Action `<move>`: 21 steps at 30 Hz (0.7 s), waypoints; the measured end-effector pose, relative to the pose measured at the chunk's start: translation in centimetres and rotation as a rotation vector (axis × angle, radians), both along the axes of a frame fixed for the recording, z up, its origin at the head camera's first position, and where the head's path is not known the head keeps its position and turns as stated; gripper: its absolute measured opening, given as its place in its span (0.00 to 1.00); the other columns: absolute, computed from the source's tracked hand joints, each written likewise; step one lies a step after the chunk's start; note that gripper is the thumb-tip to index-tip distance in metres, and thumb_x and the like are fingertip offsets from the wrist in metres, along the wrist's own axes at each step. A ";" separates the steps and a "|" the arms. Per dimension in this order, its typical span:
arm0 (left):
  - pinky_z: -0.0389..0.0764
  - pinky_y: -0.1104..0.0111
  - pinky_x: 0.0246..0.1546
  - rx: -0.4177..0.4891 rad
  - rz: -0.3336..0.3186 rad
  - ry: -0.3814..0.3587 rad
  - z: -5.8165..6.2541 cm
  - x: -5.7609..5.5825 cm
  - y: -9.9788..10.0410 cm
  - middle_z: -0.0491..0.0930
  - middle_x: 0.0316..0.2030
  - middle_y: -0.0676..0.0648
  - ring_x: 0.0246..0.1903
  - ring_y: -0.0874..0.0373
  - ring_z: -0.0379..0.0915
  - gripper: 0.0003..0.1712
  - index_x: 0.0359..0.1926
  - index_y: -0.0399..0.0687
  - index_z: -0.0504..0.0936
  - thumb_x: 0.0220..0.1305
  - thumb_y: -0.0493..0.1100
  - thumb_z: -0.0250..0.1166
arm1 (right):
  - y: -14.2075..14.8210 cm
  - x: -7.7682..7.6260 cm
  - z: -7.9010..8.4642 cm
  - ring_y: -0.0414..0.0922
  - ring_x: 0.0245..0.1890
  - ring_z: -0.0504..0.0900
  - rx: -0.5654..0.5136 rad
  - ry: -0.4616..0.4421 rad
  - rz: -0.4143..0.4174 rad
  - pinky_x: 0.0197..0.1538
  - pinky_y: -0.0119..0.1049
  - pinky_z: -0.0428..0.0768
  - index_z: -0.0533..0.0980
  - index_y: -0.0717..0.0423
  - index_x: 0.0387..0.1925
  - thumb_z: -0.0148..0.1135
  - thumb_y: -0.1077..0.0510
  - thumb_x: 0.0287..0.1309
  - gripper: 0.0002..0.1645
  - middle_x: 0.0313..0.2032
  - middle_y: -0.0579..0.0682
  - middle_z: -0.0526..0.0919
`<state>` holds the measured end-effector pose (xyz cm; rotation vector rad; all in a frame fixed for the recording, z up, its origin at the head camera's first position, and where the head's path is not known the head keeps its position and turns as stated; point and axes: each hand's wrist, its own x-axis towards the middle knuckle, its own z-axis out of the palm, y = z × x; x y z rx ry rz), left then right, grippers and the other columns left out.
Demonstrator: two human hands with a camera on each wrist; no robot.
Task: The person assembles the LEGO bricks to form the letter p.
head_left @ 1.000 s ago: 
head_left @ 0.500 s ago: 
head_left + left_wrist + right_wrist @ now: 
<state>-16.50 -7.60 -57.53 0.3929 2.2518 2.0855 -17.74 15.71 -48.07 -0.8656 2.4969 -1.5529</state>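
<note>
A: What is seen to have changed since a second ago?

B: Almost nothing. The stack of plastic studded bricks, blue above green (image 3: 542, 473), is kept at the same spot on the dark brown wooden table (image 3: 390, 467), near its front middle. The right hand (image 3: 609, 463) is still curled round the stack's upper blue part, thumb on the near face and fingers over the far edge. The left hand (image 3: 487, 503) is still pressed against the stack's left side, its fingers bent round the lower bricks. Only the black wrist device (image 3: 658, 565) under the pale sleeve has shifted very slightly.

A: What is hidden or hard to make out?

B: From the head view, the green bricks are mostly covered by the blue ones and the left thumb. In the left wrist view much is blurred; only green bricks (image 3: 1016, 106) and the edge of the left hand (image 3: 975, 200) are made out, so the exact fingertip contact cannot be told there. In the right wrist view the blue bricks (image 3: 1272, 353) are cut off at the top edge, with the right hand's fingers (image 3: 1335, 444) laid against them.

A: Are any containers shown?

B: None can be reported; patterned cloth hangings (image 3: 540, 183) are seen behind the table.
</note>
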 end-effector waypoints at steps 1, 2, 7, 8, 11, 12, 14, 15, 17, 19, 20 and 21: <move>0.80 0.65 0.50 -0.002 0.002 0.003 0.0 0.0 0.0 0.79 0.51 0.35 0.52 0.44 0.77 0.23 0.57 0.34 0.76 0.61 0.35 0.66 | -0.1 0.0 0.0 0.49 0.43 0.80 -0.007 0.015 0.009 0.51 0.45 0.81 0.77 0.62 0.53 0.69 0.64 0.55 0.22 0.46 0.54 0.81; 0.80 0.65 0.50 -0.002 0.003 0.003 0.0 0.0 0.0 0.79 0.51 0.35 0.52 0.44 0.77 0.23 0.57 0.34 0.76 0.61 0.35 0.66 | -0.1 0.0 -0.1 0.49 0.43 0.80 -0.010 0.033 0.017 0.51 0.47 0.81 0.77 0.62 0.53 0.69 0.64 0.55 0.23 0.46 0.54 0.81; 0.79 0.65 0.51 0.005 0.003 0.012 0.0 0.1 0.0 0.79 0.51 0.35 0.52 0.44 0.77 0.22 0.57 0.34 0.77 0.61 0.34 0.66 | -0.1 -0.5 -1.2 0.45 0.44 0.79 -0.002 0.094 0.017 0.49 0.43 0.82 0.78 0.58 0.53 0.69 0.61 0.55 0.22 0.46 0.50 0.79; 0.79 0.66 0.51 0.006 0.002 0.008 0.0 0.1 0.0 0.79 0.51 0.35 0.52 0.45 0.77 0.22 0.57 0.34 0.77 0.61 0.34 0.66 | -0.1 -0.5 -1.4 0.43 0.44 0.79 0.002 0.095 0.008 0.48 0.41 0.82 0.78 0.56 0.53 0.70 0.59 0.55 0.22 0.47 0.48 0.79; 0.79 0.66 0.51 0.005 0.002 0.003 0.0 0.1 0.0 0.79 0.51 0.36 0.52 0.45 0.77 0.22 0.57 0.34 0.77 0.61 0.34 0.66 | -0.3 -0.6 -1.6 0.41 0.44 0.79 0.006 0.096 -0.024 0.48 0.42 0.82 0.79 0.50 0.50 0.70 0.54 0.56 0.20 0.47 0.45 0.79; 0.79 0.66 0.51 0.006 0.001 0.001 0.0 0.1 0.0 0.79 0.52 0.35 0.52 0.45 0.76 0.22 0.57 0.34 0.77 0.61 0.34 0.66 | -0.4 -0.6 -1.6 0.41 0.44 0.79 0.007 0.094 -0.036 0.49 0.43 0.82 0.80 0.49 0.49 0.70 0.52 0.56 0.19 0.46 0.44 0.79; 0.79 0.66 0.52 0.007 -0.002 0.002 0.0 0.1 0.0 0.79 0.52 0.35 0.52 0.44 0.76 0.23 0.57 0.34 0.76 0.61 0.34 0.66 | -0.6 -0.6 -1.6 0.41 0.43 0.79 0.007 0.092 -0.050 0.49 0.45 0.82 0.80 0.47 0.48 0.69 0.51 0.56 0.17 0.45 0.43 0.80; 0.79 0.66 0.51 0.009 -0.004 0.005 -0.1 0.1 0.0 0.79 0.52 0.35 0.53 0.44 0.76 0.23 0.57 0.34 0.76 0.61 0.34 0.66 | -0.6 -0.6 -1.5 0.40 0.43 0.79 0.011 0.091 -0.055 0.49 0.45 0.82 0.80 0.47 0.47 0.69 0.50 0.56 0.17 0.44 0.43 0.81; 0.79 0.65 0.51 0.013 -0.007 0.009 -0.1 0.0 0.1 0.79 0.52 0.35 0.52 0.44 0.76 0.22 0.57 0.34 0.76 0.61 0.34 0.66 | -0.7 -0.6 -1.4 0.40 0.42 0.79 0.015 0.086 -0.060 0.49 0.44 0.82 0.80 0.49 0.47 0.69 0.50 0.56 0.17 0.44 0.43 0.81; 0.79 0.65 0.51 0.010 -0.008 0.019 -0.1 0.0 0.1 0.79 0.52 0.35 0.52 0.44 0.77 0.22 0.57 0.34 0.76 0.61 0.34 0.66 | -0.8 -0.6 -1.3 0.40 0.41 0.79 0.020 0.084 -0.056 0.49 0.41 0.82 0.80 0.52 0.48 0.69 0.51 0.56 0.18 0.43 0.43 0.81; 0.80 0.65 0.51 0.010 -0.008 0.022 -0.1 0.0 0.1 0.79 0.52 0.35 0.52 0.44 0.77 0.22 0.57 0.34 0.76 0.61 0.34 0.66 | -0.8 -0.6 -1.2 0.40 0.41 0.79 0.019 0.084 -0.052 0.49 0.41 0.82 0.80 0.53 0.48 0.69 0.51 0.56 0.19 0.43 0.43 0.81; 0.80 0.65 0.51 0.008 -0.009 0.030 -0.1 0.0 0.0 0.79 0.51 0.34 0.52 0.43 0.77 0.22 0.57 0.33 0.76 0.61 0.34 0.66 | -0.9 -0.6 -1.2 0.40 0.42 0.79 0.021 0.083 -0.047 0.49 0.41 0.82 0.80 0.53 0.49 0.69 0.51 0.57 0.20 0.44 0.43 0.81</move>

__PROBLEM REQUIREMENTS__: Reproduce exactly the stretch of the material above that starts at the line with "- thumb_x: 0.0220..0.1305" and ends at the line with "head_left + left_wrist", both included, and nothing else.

__FINISHED EXERCISE__:
  - thumb_x: 0.0220..0.1305
  - thumb_y: -0.0493..0.1100
  - thumb_z: -0.0250..0.1166
arm1 (right):
  - y: -14.2075..14.8210 cm
  - x: -7.7682..7.6260 cm
  - z: -7.9010..8.4642 cm
  - ring_y: -0.0414..0.0922
  - ring_x: 0.0245..0.1890
  - ring_z: -0.0504..0.0900
  - rx: -0.5654..0.5136 rad
  - ry: -0.4616..0.4421 rad
  - rz: -0.4143..0.4174 rad
  - pinky_x: 0.0197..0.1538
  - pinky_y: -0.0119..0.1049
  - pinky_z: -0.0428..0.0768
  - index_z: -0.0533..0.0980
  - index_y: -0.0717..0.0423
  - index_x: 0.0387..0.1925
  - thumb_z: -0.0148..0.1135
  - thumb_y: -0.1077..0.0510
  - thumb_x: 0.0287..0.1309
  - gripper: 0.0002..0.1645
  - middle_x: 0.0313..0.2032
  - middle_y: -0.0579..0.0682
  - middle_z: -0.0526..0.0919
`<state>` holds the measured end-effector pose (xyz cm; rotation vector rad; all in a frame fixed for the recording, z up, its origin at the head camera's first position, and where the head's path is not known the head keeps its position and turns as stated; point and axes: each hand's wrist, its own x-axis towards the middle knuckle, its own z-axis out of the palm, y = z × x; x y z rx ry rz), left then right, grippers and the other columns left out.
Demonstrator: two human hands with a camera on each wrist; no robot.
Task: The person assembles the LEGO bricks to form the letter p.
head_left @ 1.000 s ago: 
head_left @ 0.500 s ago: 
head_left + left_wrist + right_wrist @ now: 

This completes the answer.